What is with certain Romanian gymnasts using both legs to lead? Simona Amanar and in 92 Christina Bontas are both gymnasts who, when doing a roundoff into a tumbling pass or Yurchenko vault, lead with their left leg. But when they do any other move that requires a leading leg (layout step-outs, wolf jumps, simple cartwheels, etc) they lead with their right. Romania is the only country I've seen with gymnasts who use both, so I think it's specific to them, and it only occurs with the gymnasts who lead with their left leg for tumbling or vaults. Right leading gymnasts like Milo or Gogean never used their left legs to lead on any moves so my thought is this is another Belu (I'll be nice) quirk. I'm wondering if he did the gymnastics equivalent of when schools forced left handed students to use their right hands. It may have just been about uniformity, rather than the old view about using the left hand was a sign of the devil, but it's still so weird. I think the only reason the left leading gymnasts were allowed to use that leg on vault and tumbling was because they'd always be stronger that way and whatever the reason/prejudice Belu would want to win first and foremost. I guess there's a chance the gymnasts could have been ambidextrous but I think it was a Belu thing.

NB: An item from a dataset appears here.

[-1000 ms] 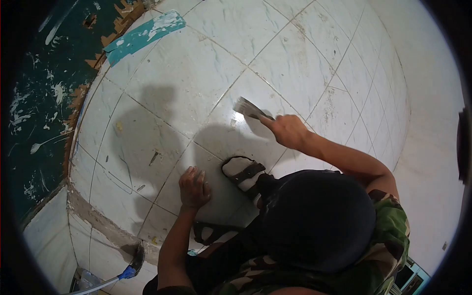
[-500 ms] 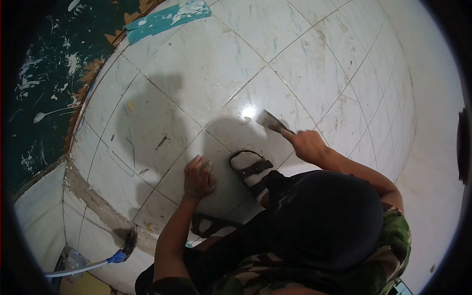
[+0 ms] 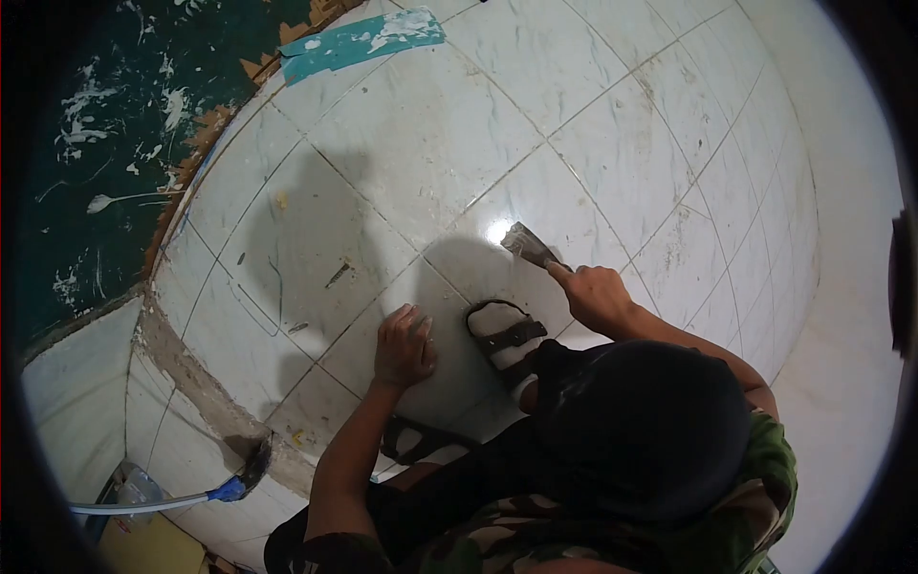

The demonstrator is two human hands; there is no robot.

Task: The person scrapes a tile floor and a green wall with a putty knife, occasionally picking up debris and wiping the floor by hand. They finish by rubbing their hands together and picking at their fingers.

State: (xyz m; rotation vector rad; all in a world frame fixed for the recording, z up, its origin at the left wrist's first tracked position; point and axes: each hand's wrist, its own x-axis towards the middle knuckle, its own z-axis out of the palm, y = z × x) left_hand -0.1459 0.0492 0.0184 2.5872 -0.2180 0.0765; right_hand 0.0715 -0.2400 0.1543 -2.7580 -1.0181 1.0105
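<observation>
My right hand [image 3: 601,298] is closed around the handle of a putty knife [image 3: 534,246], its blade slanting down to the white tiled floor [image 3: 449,124]. Pale residue shows at the blade's tip, beside a bright light reflection. My left hand [image 3: 404,349] rests on the tiles with its fingers apart and nothing in it. Between the hands is my foot in a dark strapped sandal [image 3: 505,335]; a second sandal [image 3: 421,442] shows partly below my left hand.
Dark green sheet [image 3: 115,124] with white splashes and torn brown edges lies upper left. Teal tape [image 3: 363,43] sits at the top. Small debris [image 3: 339,273] dots the tiles. Lower left, a blue-ended hose [image 3: 228,490] lies by a rough grey step edge [image 3: 196,368].
The view has shifted, so the floor appears farther right and lower. Across the tiles, the putty knife has moved slightly left, onto a small dark spot. My left hand stays down.
</observation>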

Related but not really, another question about from past Olympics and other competitions was: how in the hell did Romania get away with Gina Gogean not doing a tumbling pass in her beam routine? I remember seeing a piece about how she used to do the back handspring to 2 or 3 layouts like everyone else but the pass was taken out after a nasty fall. I get that. That moment must have been so scary and you know Belu never allowed therapists anywhere near the athletes so the resulting trauma never got dealt with. That doesn't change the fact that the Code of Points for the 96 and 2000 quads required a tumbling pass on beam and Gina didn't do one. I even looked to see if her dismount, which was the standard Romanian two back handsprings to double tuck, counted as a tumbling pass and it did not. Yet Gina's beam routines were always somehow out of a ten, no penalties were ever applied for not including a required element, she was regularly making all-around and beam finals, and she has a bunch of medals due to those routines. If Moceanu's nasty fall in the 96 beam finals had led to her not having a tumbling pass on beam in the 2000 quad you know she and the US would have been penalized so bad she would have been prevented from being on the Olympic team long before she had the chance to get injured.

If Nadia wants to talk about judging bullshit she can start with Gina's beam routine.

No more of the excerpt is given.